I have The Angel’s Game out on loan from the library so I probably won’t choose this one. It’s the second novel by Carlos Ruiz Zafon and like his first The Shadow of the Wind is set in Barcelona. It’s a stand-alone story about a writer of sensationalist novels in the 1920s; a tale about the magic of books. The author writes that it is a book to make you step into the storytelling process and become part of it.

This  is also a second novel, narrated by a sensitive thirteen-year old boy. It’s set in the 1960s in a small mining town in Australia and is a “coming-of-age” story. Silvey writes that he wanted to capture the thrill of that age, where everything seems bigger and the stakes seem higher. It’s a time of burned innocence. Infinite dangers. Fresh experiences that are never forgotten.

This was shortlisted for the 2009 Man Booker Prize and I borrowed it from the library last year. I read the beginning but it didn’t grab me then and I returned it unfinished. It’s based on the real-life story of the poet John Clare and the time he spent in an asylum in the 1840s. I was disappointed I couldn’t connect with this book, maybe it was just the wrong time for me to read it.

This one appeals to me. It’s Mari Strachan’s first novel and it’s about Gwenni, a Welsh girl growing up in the 1950s who is bookish, loves playing detective and can fly in her sleep. Mari Strachan writes about her contentment with quietude in the magazine and if her writing in the novel is anything like this I want to read her book. She writes

Quietude is a place in my mind that I travel towards on my own, a place that no one else is able to enter, a place far away from the babble of the world. It’s the place Yeats found in ‘The Lake Isle  of Innisfree’ where ‘peace comes dropping slow’, and the place Wordsworth described as his ‘inward eye that is the bliss of solitude’.

This book appeals to me too. I’ve read one of Andrea Camilleri’s Inspector Montalbano Mystery books and enjoyed it. This is his tenth one and like the others it’s set in Sicily. Montalbano investigates the murder of a young girl whose body is discovered in a trunk. There is an article in the magazine by Stephen Sartarelli on translating Camilleri’s books. He writes:

They are written in a language that is not ‘just’ Sicilian dialect, but a curious pastiche of that particular Sicilian of Camilleri’s native region (Agrigento province) combined with ‘normal’ Italian, contemporary slang, comic stage dialogue, lofty literary flourishes, and the sort of manglings of proper Italian made by provincials who have never learned it correctly.

This is a novel about the Brontes, which also appeals to me. I know nothing about Jude Morgan’s books but looking on Amazon I see he writes historical fiction. In the magazine he writes that he doesn’t ‘dislike contemporary fiction, but too much of  it is preoccupied with the earth-shaking problem of finding the right sexual partner in NW1.’  I like historical fiction, so maybe this would be the one to choose.
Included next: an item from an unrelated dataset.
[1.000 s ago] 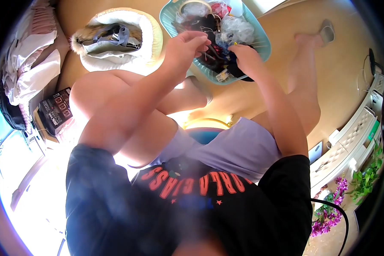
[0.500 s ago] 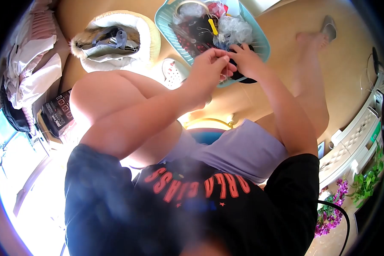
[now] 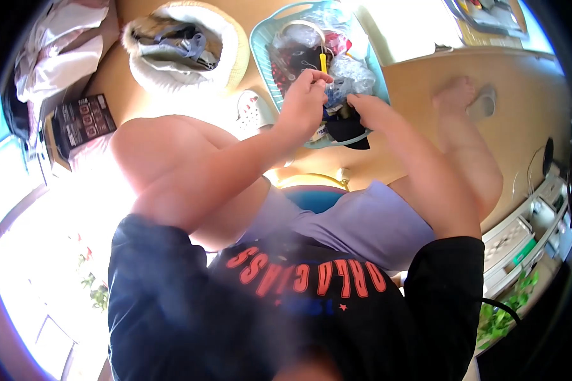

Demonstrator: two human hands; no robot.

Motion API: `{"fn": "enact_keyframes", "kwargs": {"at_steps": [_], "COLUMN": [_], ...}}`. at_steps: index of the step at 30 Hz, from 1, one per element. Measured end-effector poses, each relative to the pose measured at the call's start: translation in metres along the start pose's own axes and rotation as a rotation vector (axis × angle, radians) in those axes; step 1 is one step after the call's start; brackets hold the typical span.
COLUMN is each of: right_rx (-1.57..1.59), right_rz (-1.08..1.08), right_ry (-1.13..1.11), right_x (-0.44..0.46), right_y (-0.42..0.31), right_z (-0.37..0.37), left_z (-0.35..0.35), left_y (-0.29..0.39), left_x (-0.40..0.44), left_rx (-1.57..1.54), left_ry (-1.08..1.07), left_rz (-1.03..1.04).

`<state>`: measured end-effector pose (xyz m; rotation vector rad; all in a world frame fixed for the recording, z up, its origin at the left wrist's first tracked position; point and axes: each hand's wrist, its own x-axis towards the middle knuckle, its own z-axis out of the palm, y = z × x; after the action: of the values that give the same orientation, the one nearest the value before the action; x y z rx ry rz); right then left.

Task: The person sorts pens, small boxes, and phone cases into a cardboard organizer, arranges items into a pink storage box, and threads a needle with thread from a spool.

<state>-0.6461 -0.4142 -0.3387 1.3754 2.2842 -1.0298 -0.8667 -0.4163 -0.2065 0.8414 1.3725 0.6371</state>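
A light blue plastic basket (image 3: 260, 66) stands in front of me, filled with crumpled clear plastic bags (image 3: 353, 75), dark patterned cloth and a yellow-handled tool (image 3: 323, 62). Above the basket, my left hand (image 3: 305, 101) has its thumb and fingertips pinched together; anything between them is too small to make out. My right hand (image 3: 370, 111) is apart from it, over the basket's right side, with thumb and forefinger pressed together. What that pinch holds, if anything, is also unclear. Below it, a black item (image 3: 348, 130) hangs over the near rim.
A fluffy white-lined round pet bed (image 3: 232, 57) holding a bag lies left of the basket. Beside the basket is a white perforated clog (image 3: 254, 111). A dark printed box (image 3: 86, 120) stands far left. My bare legs flank the basket; a grey shoe (image 3: 483, 101) lies right.
My hands have come apart: they were close together over the basket's near side, and now a gap separates them. The right hand's fingers have closed from a spread pose. The camera view has shifted.
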Motion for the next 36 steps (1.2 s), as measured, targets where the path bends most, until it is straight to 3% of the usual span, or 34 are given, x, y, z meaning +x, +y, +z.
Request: {"fn": "enact_keyframes", "kwargs": {"at_steps": [3, 6, 7, 11, 14, 18, 20, 21, 24, 28, 29, 31, 36], "right_rx": [-0.028, -0.221, -0.260, 0.068, 0.117, 0.176, 0.063, -0.097, -0.114, -0.455, -0.433, -0.553, -0.454], "right_rz": [-0.192, -0.145, -0.148, -0.109, -0.177, -0.030, -0.156, -0.283, -0.241, -0.164, -0.144, -0.274, -0.442], "right_ry": [-0.063, -0.102, -0.017, 0.142, 0.091, -0.034, -0.088, -0.116, -0.180, -0.286, -0.317, -0.336, -0.290], "right_x": [0.001, -0.006, -0.007, 0.004, 0.027, 0.044, 0.042, 0.043, 0.039, 0.023, 0.045, 0.037, 0.039], "right_y": [0.009, -0.002, 0.000, 0.021, 0.034, 0.021, 0.017, 0.016, 0.008, -0.016, 0.009, -0.001, 0.021], "right_z": [-0.009, -0.008, 0.001, 0.000, -0.012, -0.041, -0.052, -0.052, -0.040, -0.045, -0.027, -0.043, -0.048], "left_z": [0.008, 0.021, 0.027, 0.049, 0.068, 0.093, 0.110, 0.119, 0.142, 0.168, 0.173, 0.176, 0.166], "left_y": [-0.001, -0.006, -0.010, -0.026, -0.043, -0.050, -0.045, -0.041, -0.028, -0.007, -0.004, 0.013, 0.050], "left_x": [-0.011, -0.020, -0.024, -0.052, -0.071, -0.095, -0.104, -0.108, -0.120, -0.123, -0.120, -0.114, -0.105], "left_rx": [0.014, -0.088, -0.128, -0.162, -0.222, -0.316, -0.408, -0.475, -0.579, -0.690, -0.739, -0.805, -0.723], "left_ry": [0.110, 0.163, 0.159, 0.186, 0.261, 0.338, 0.381, 0.395, 0.466, 0.579, 0.583, 0.616, 0.614], "left_rz": [-0.005, -0.007, 0.023, -0.026, -0.045, -0.056, -0.037, -0.015, 0.080, 0.190, 0.221, 0.279, 0.491]}}
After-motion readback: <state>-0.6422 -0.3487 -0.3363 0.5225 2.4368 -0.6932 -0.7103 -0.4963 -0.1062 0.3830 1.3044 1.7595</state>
Today’s reading will be the extracts from these books which I hope will help me decide which one to pick.

Sunday Salon

Not much reading here today as D and I are off out with the family this afternoon.

This morning I’ll be reading more from Griff Rhys Jones’s memoir Semi-Detached, which is coming on nicely. I’m now up to the part where Griff is in his final year at school. I loved his description of cricket that I read yesterday.

I hate and abhor cricket. I loathe cricket. I abominate cricket. There is only one thing more boring than the abysmal English habit of watching a game of cricket and that is an afternoon playing the wretched game. It is sport for the indolently paralysed. Only three people out of twenty two are engaged in any proper activity. The rest simply sit and wait their turn.

The excruciating tedium of ‘fielding’ – standing about, like a man in a queue with nothing to read, in case a sequence of repetitive events, ponderously unfolding in front of you, should suddenly require your direct intervention … (page 179)

Football is a game. Tiddly-winks is a game. A sack race involves energy and fun. Cricket is like a cucumber sandwich: indulged in for reasons of tradition, despite being totally eclipsed by every other alternative on offer. (page 181)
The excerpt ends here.